Road to Kyoto

textile art by Kate Sechrist

Scratching the Surface

In 2014, Kate Sechrist (Art Studio BFA, '16) traveled to Japan with students from WWU’s Department of Art & Art History.

“I knew that I wanted to return to Japan by the end of that study abroad trip. We were only in Japan for 20 days. Even then, I’d only just scratched the surface.”

Five years later, in March 2019, she opened her first solo show at Kyoto’s GalleryGallery. And, she’s just passed the entrance exams for the Master’s program at Kyoto Seika University.

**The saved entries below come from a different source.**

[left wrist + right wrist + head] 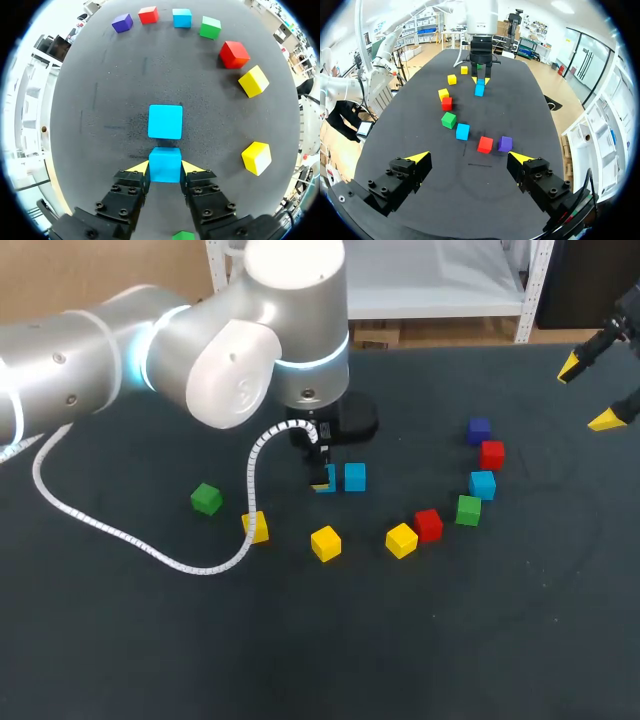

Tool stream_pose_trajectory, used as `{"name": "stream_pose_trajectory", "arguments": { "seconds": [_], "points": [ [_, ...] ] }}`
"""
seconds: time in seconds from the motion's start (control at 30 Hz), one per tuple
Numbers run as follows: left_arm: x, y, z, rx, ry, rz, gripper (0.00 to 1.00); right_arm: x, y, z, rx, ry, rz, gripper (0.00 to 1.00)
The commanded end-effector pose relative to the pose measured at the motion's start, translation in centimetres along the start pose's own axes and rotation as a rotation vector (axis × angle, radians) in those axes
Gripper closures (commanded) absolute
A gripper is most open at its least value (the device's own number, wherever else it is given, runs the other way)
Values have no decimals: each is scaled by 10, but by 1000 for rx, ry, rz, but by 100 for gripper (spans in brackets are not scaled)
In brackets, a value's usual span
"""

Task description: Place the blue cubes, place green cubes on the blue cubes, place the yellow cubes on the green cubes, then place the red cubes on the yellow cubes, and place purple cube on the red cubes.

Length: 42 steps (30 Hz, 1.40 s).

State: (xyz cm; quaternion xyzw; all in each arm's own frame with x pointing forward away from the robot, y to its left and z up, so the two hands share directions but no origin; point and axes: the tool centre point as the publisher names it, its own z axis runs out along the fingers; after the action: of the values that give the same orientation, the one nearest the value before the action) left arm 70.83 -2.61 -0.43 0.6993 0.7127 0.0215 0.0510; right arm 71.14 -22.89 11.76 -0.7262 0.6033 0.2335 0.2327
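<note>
My left gripper (165,167) is shut on a blue cube (165,164), its yellow tips touching two opposite sides. A second blue cube (165,121) lies just ahead of it with a small gap between them. In the head view this pair sits mid-table, with the held cube (325,480) left of the other one (355,477). A third blue cube (483,484) lies in the arc at the right, with a purple cube (479,429), two red cubes (491,453) (428,524) and a green cube (468,510). My right gripper (470,157) hangs open and empty above the table's right side (590,390).
Three yellow cubes (255,527) (326,542) (401,540) lie in front of the blue pair. A lone green cube (206,499) sits to the left. The left arm's white cable (130,540) loops over the dark table (320,660).
</note>
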Motion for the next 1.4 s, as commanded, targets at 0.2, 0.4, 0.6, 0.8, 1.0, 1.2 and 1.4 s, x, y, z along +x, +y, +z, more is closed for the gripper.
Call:
{"name": "stream_pose_trajectory", "arguments": {
  "seconds": [0.2, 0.4, 0.6, 0.8, 1.0, 1.2, 1.4],
  "points": [
    [0, 3, 2, 7, 4, 3, 65, 0, 0, 0, -1, -2, -1, 0],
    [0, 3, 2, 7, 3, 2, 56, 0, 0, 0, -1, -2, -1, 0],
    [0, 3, 0, 8, 3, -5, 15, 0, 0, 0, -1, -2, -1, 0],
    [4, 4, -12, 12, -13, -44, 0, 0, 0, 0, -1, -2, -1, 0],
    [14, -1, -45, 27, -125, -104, 0, 0, 0, 0, -1, -2, -1, 0],
    [27, -23, -67, 55, -217, -68, 0, 0, 0, 0, -1, -2, -1, 0],
    [46, -40, -89, 64, -280, -34, 0, 0, 0, 0, -1, -2, -1, 0]
  ]
}}
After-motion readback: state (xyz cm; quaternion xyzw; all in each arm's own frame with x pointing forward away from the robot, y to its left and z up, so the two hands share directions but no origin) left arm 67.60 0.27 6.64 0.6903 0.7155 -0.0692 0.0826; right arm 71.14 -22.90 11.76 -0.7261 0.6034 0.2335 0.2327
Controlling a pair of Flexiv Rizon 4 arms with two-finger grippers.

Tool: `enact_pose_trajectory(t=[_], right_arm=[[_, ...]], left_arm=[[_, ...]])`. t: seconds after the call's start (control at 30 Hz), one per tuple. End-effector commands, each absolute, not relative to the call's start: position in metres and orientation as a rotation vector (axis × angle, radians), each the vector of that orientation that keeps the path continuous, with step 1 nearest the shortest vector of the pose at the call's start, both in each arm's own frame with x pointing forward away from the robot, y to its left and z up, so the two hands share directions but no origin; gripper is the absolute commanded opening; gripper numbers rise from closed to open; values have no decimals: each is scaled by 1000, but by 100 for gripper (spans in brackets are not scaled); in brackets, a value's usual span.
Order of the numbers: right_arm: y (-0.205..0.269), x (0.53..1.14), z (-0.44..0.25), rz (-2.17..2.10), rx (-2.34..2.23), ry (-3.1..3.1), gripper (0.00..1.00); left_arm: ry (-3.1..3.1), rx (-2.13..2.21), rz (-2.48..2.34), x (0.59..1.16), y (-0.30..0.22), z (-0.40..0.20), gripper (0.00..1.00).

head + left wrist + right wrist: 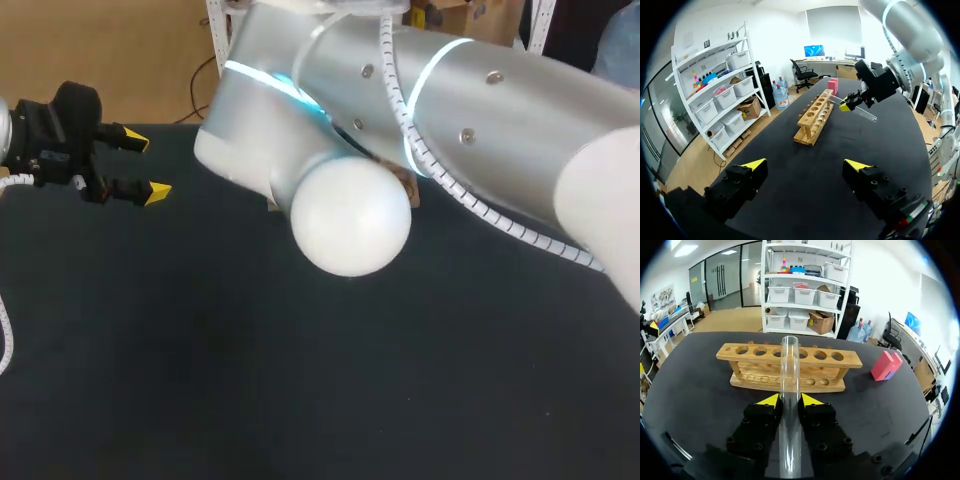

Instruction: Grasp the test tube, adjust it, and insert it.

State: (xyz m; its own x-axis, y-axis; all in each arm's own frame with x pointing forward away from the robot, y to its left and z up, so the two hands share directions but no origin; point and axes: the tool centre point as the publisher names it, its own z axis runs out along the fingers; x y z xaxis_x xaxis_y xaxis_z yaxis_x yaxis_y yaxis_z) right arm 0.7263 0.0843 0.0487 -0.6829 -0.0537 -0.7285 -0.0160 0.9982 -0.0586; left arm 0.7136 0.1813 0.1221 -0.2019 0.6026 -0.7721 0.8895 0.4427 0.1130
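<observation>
Surface: the table (300,380) has a flat black matte top. On it stands a wooden rack (755,381) of pale wood, with two planks and a row of round holes in the upper one. A pink block (885,366) lies on the table near one end of the rack, apart from it.

Test tube (789,365): clear glass, straight-walled, with its open mouth pointing away from the wrist. It is clamped between the two yellow-tipped fingers of the right gripper (790,400), which press it from both sides, and its length runs back past them over the gripper body.

In the left wrist view the test tube (866,113) juts at a slant from the right gripper (852,102), above the table (805,200) and beside the rack (815,116), in none of its holes. It appears clear of the wood, though the angle leaves that uncertain. The pink block (833,85) sits beyond the rack's far end.

Left gripper (806,165): its fingers are spread wide with nothing between them. In the head view the left gripper (148,166) hangs over the table's left edge. The right arm (450,110) crosses that view and hides the rack.
</observation>
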Motion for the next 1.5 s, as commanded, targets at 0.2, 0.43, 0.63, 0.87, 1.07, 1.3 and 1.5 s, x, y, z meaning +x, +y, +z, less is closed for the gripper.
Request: enact_pose_trajectory(t=[0.2,0.43,0.63,0.87,1.07,1.3,1.5], right_arm=[[86,735,48,-71,-54,2346,0],[88,740,43,-80,-48,2339,0],[89,743,37,-88,-43,2344,0],[88,746,35,-93,-40,2349,0],[88,748,34,-98,-42,2367,0],[86,750,36,-134,-78,2415,0],[85,753,36,-176,-131,2470,0]], left_arm=[[1903,1254,-464,712,182,120,100],[1903,1254,-464,712,182,120,100],[1903,1254,-464,712,182,120,100],[1903,1254,-464,712,182,120,100],[1903,1254,-464,712,182,120,100],[1903,1254,-464,712,182,120,100],[1903,1254,-464,712,182,120,100]])
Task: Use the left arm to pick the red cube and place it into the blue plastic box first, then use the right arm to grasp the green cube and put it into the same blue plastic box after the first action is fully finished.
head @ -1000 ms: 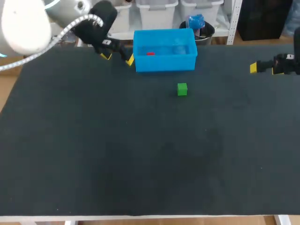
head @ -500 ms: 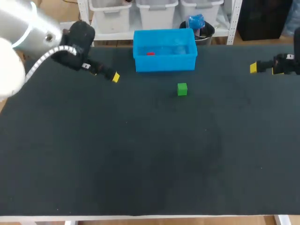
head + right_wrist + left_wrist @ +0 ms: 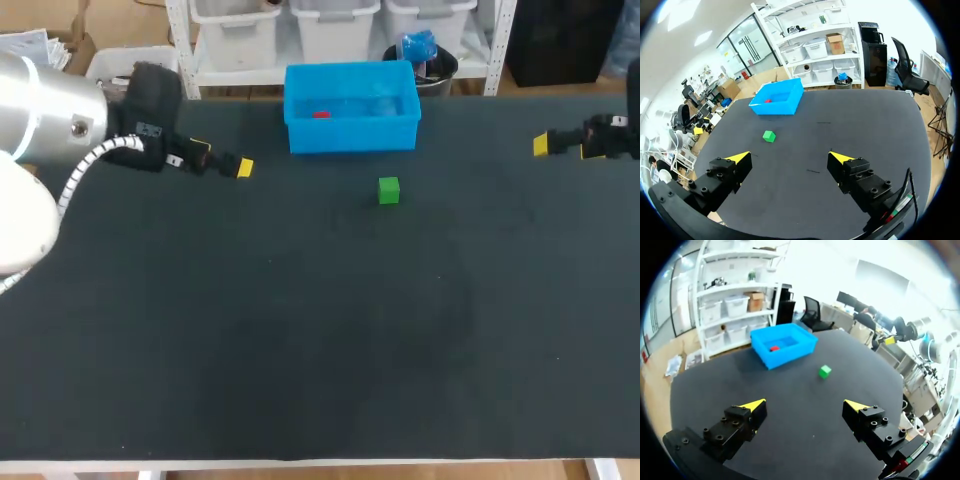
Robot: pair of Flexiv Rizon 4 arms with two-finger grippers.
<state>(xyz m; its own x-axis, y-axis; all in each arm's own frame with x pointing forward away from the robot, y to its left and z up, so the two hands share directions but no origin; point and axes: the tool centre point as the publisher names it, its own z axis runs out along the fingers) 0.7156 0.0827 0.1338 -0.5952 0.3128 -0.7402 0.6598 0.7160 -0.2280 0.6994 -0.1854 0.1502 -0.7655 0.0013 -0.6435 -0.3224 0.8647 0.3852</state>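
Observation:
The red cube (image 3: 320,114) lies inside the blue plastic box (image 3: 352,133) at the table's far edge; the left wrist view also shows the red cube (image 3: 774,348) in the blue box (image 3: 782,345). The green cube (image 3: 389,190) sits on the black mat just in front of the box, and shows as a green cube (image 3: 769,135) ahead of my right gripper (image 3: 789,156). My left gripper (image 3: 222,158) hovers open and empty at the far left, well left of the box. My right gripper (image 3: 545,144) stays open and empty at the far right edge.
The black mat (image 3: 320,330) covers the whole table. Its near half holds nothing but bare mat.
My left arm has drawn back leftward from beside the blue box to the table's far left. The right arm, both cubes and the box have not moved.

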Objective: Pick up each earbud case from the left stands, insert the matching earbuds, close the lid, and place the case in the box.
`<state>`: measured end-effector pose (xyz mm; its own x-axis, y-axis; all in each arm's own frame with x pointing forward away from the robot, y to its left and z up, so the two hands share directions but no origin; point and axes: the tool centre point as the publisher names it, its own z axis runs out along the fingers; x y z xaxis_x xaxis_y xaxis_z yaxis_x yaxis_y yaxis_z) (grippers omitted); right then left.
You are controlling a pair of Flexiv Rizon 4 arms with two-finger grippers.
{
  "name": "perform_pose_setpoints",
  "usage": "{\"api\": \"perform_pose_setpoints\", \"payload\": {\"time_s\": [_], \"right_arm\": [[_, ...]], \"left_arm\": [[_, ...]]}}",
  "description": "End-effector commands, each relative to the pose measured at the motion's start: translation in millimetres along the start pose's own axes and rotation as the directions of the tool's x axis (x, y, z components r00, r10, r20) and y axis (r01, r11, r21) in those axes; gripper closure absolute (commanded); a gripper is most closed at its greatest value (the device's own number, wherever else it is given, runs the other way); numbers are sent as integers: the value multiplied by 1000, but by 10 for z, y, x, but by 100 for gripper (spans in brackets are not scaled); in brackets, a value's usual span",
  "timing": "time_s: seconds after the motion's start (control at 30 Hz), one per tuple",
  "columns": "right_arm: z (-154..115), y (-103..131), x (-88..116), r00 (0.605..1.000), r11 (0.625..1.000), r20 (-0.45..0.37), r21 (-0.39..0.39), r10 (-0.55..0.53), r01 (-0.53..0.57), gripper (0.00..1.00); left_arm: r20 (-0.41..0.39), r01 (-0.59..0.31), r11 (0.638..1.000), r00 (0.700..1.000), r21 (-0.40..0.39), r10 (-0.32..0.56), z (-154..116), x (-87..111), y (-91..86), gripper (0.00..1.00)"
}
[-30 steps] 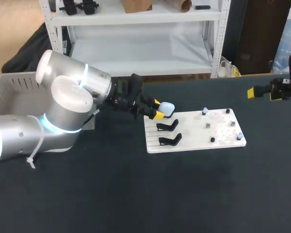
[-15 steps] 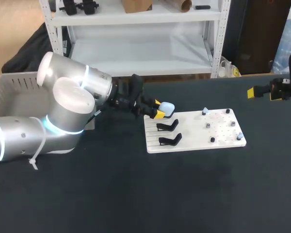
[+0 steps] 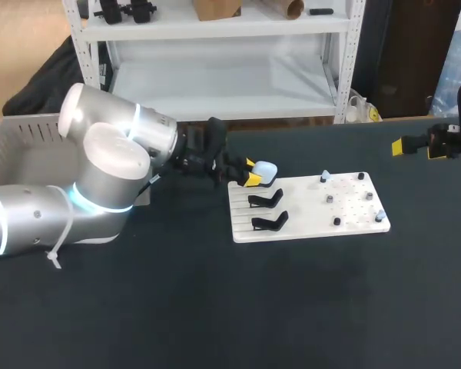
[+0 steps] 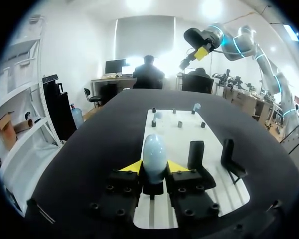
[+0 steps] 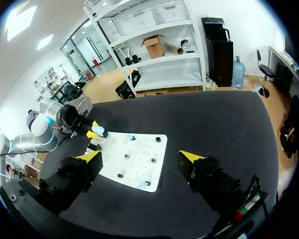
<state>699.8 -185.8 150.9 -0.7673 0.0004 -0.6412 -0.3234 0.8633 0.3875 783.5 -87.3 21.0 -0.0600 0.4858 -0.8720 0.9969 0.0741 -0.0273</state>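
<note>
A light-blue earbud case point(image 3: 265, 171) sits on the rearmost stand at the left end of the white board point(image 3: 307, 223). My left gripper point(image 3: 254, 173) has its yellow tips on both sides of the earbud case point(image 4: 154, 152), touching it, so my left gripper point(image 4: 154, 168) is shut on it. Two black stands point(image 3: 266, 200) point(image 3: 269, 222) in front are bare. Small earbuds point(image 3: 325, 177) stand on pegs on the board's right half. My right gripper point(image 3: 415, 147) hangs open far to the right, above the table's back edge, with nothing between its fingers point(image 5: 140, 158).
A grey box point(image 3: 19, 146) stands at the table's back left, behind my left arm. The two bare stands point(image 4: 197, 154) lie just beside my left gripper. Dark tabletop point(image 3: 253, 307) stretches in front of the board.
My left gripper's fingers have drawn in onto the case's sides. The case stays on its stand, and the right arm has not moved.
</note>
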Motion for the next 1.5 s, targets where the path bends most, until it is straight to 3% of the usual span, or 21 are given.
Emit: {"api": "perform_pose_setpoints", "payload": {"time_s": [0.03,0.37,0.73,1.0,1.5], "right_arm": [[5,-8,0,1000,1000,0,-2,-1,1,0],[5,-8,0,1000,1000,0,-2,-1,1,0],[5,-8,0,1000,1000,0,-2,-1,1,0],[5,-8,0,1000,1000,0,-2,-1,1,0],[5,-8,0,1000,1000,0,-2,-1,1,0]], "left_arm": [[8,-4,1000,1000,-2,4,-15,-11,-12,100],[93,-57,998,994,-23,59,-259,-238,-109,100],[248,-88,996,964,-30,92,-482,-720,-596,100],[313,-91,996,946,-8,89,-547,-878,-842,100],[313,-91,996,946,-8,89,-547,-878,-842,100]]}}
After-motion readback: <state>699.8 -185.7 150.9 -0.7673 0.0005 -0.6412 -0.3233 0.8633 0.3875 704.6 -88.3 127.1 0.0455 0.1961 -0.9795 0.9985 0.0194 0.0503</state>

Six months before her GalleryGallery debut, Kate met up with Julia Sapin, Seiko Purdue, and the current crop of WWU art students who traveled to Japan through the global study program - the same trip Kate had taken four years earlier.

"That was a super fun and surreal experience. It felt like coming full circle.”

Raised in Portland, OR, Kate had an interest in Japan before college, and had taken some Japanese language classes in high school and at WWU. But she let that go when she started focusing on art. 

"I’d always regretted having to do that, so this whole process has been like trying to finally combine and pursue both these interests at once."

Pulling a loose thread

When she started her art major at Western, Kate followed the mixed media/drawing concentration. Kate's undergrad trip to Japan trip pushed her to focus on textiles and fiber art.

"I was thinking more about book art or illustration as a path I wanted to go down." Before the class trip to Japan, Kate had written off textiles as too handicraft and kitsch.

"Seeing textiles in such a different context in Japan really made the idea of textiles as contemporary art click for me."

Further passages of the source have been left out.